Shader code is the exact same as that I linked in the first post. We mimicked the GPU gems. Not sure what you mean by FPS is not a measurement of cost. If i have 50 shaders and my FPS goes to 10 because of those shaders It is very much cost related. This is not a flight sim where 5 or 10 FPS will do so it is very much a relation to cost. You may have some valid point related to code as to how FPS = MS but in the world of the common person ( me ) FPS is the measurement of cost because it defines whether something is worth the effort or not to implement.

Shader code is the exact same as that I linked in the first post. We mimicked the GPU gems. Not sure what you mean by FPS is not a measurement of cost. If i have 50 shaders and my FPS goes to 10 because of those shaders It is very much cost related. This is not a flight sim where 5 or 10 FPS will do so it is very much a relation to cost.

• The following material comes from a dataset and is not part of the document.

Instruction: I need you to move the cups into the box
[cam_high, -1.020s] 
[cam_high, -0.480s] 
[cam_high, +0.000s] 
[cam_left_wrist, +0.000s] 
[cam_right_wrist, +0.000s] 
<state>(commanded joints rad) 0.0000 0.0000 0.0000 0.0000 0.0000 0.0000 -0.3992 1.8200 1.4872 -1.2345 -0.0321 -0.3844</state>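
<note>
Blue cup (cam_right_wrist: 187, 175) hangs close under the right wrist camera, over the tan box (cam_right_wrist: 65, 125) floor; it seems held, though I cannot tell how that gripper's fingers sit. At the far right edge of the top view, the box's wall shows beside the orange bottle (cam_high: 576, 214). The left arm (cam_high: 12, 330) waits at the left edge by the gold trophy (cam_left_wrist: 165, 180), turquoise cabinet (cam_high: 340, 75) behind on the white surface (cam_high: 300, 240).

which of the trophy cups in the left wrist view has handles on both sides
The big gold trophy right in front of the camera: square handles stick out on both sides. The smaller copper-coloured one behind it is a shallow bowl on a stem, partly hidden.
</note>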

You may have some valid point related to code as to how FPS = MS but in the world of the common person ( me ) FPS is the measurement of cost because it defines whether something is worth the effort or not to implement.

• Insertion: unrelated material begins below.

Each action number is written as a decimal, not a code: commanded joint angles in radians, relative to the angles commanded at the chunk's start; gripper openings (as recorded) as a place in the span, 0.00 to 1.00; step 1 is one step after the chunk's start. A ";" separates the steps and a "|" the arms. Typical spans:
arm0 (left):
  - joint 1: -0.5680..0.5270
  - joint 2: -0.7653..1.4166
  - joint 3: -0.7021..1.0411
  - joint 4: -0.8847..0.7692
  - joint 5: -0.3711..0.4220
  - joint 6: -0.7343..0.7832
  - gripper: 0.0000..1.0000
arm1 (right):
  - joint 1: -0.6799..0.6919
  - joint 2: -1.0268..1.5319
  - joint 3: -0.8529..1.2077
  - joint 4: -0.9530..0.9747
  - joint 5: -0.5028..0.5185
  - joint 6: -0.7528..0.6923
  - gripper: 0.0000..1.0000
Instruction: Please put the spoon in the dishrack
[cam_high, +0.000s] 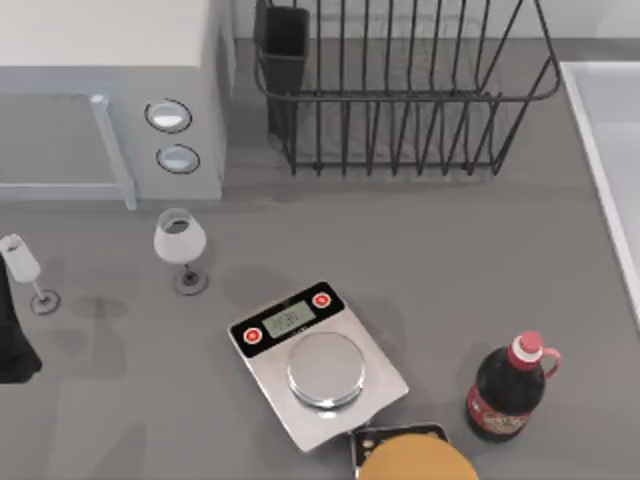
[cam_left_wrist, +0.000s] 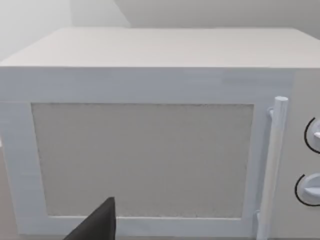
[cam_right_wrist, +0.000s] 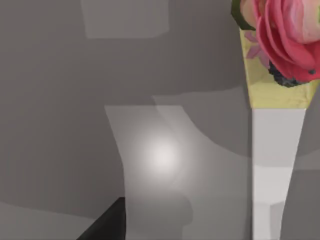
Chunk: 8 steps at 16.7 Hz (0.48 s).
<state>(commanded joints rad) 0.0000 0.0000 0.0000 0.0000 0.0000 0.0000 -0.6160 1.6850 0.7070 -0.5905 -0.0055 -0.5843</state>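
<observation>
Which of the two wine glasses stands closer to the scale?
The larger wine glass, in front of the microwave's knobs, is closer to the scale. The smaller wine glass stands at the table's left edge, farther away.

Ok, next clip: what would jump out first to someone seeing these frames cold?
Probably the big black wire dishrack at the back of the table, with a dark utensil cup at its left corner. Next, the silver kitchen scale at centre front with two red buttons, and the dark red-capped bottle to its right. A white microwave occupies the back left, two wine glasses standing in front of it.
</observation>
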 joint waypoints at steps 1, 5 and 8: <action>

One rather obliviou optimization is move Weight multiply out of the loop and only does it once after loop.
sample *= illuminationDecay * Weight <-- This one!

Next but not that big optimization is move direction calculation to vertex shader.

half2 deltaTexCoord = (texCoord - ScreenLightPos.xy);
// Divide by number of samples and scale by control factor.
deltaTexCoord *= 1.0f / NUM_SAMPLES * Density

This all can be calculated at vertex shader and interpolated to pixel shader.

But I bet these modifications does not give any benefits and you are texel fetch bound. But all hope is not lost. This presentation walks through quite fast implementation of God rays. It even run at iPad2
http://www.unrealengine.com/files/downloads/Smedberg_Niklas_Bringing_AAA_Graphics.pdf


About fps. If someone only say that this effect cost 100fps you cannot say how much that effect use rendering time that why one should always use absolute time. If game run 1000fps then losing 50fps is not much(only 0.05ms) but if game run only 100fps then losing 50fps is rather big deal(10ms).

Thank you for this help, I will have Goss try to add that in later today when he gets up.

As for the FPS, thank you for explaining it as I now have a better understanding of what you mean.

Here's a cheap way to get God rays in screen-space. It's an adaptation of radial blur with the center pointing to the light source. Here's what looks like.


It works like this:

- Find the light's position in screen space

- Compute the intensity of the rays using the direction the camera is facing in relation to the light

- Create a low-res mask texture to only allow the sky to contribute to the blur (depth buffer is good for this)

- Apply the mask to a downsampled render target of your scene, so it only keeps sky pixels

- Blur the pixels in the direction of pixel position to light's screen space position (most costly step)

- Add the blurred texture times intensity to the original scene render

Optionally you can have a threshold for luminance on the blur.

New game in progress: Project SeedWorld

My development blog: Electronic Meteor

I saw that tutorial.... hm.. okay thanks. This is great information and I appreciate it.

Not sure where goss took these links but this is what we have so far:

godrays.1.jpg

This is with 0 optimization and more or less just a test to see if it works correctly.